この時、住民の人たちに『困ったことがあったら、連絡して下さい』と声をかけながら渡していたのが、深吾くんの携帯番号を書いた紙でした。だから、困った人たちの声は、直接、彼の耳に飛び込んできたのです。

2011040303.jpg

心身ともに疲れ果てた顔で、ホワイトボードに書かれた『声』を見つめています。



最終号(2012年5月発行)のコラムで、深吾くんは、こうまとめてくれました。


『これから未来の「記憶と記録」を紡ぎ出すのは、石巻と繋がる一人ひとりとなることでしょう。
そして、人が人を支援すること。
それは、出逢うこと。
人と人が支え援け(たすけ)合うこと。
それは、一方的なものではなく、お互いに影響し合うこと。
そこから、復興に向けた「新しい創造」が生まれる。』



この『記憶と記録』だけでなく『石巻通心』すべてが、あの頃、石巻で過ごしたボランティアや、その人たちを支えていた家族、そして、友人や知人の声でした。鹿児島で伝える事は、その人たちの声です。そして、その先にある石巻の人たちの声や想いです。

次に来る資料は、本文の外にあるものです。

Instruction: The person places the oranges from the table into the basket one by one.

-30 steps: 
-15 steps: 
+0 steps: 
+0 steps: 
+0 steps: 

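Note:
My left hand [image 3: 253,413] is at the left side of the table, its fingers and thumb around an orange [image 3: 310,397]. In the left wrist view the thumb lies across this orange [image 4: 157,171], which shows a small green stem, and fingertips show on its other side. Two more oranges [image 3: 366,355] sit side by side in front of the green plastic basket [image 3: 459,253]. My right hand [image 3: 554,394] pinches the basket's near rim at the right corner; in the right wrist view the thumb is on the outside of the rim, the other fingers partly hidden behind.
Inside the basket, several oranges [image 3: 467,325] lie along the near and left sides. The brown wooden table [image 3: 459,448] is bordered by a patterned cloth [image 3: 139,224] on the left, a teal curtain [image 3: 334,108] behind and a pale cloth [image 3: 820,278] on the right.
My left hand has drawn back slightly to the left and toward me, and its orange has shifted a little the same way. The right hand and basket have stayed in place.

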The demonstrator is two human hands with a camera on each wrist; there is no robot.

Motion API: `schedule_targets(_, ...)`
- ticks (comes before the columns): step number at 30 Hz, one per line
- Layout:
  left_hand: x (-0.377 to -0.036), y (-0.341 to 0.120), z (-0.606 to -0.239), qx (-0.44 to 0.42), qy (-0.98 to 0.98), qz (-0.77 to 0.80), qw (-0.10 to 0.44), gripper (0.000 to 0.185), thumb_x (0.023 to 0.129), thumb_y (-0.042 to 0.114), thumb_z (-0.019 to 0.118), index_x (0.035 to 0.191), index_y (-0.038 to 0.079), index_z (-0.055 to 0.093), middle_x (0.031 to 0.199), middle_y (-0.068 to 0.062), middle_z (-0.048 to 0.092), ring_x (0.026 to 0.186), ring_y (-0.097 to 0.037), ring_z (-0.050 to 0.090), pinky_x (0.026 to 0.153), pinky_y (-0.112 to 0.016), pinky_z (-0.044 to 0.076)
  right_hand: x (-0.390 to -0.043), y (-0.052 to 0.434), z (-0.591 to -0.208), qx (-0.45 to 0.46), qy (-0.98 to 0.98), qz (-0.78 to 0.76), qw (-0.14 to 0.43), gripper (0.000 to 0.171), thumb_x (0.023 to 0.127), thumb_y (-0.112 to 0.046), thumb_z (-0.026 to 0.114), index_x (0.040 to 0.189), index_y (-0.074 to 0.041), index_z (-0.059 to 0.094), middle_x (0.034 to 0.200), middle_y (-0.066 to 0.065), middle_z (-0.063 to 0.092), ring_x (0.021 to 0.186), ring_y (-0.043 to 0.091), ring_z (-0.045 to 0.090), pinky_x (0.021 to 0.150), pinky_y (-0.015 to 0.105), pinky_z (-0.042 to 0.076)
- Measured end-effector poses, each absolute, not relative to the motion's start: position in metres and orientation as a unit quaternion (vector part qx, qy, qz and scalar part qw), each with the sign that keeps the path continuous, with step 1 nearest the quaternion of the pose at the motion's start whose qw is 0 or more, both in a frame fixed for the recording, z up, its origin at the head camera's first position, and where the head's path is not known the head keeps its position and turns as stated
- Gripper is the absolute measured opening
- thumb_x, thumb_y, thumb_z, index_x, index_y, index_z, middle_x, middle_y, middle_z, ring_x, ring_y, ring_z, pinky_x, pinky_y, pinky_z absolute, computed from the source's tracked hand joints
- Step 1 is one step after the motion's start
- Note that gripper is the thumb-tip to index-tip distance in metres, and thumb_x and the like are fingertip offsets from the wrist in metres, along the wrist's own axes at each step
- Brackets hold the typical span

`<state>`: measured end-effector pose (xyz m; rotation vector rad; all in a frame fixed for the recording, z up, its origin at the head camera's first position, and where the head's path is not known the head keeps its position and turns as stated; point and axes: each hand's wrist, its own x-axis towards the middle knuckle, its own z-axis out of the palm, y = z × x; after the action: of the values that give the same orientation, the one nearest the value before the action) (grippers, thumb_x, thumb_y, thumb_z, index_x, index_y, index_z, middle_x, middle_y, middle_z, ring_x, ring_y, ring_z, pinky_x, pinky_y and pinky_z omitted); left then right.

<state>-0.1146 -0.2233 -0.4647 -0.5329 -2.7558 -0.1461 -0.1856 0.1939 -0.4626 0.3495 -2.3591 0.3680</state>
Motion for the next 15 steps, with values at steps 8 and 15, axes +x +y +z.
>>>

ホントは、まだまだ、たくさんの友人たちを紹介するべきだと思います。



ボランティアがキッカケで、石巻に移住した友人たち、省一くん風に言うと、石巻から帰らなかった友人たちがいます。



ボランティア同士で結婚した友人たち、石巻の人と結婚した友人たちがいます。



ボランティアがキッカケで仕事を辞めて、海外や国内で、農業を始めた友人たちがいます。



ボランティアがキッカケで仕事をやめて、まだ、何をしようか迷ってる友人たちがいます。



ボランティアには行けないと、悶々としていた友人たちがいます。



ボランティアには行かないと決めて、支援をしてくれていた友人たちがいます。



みんな、今、何してる?



本日、わずかな時間ですが、彼らのことを話したいと思います。鹿児島のみなさん、オプシアミスミにてお会いしましょう。時間は、13時からです。



鹿児島に友人のいるみなさん、お伝え下さい。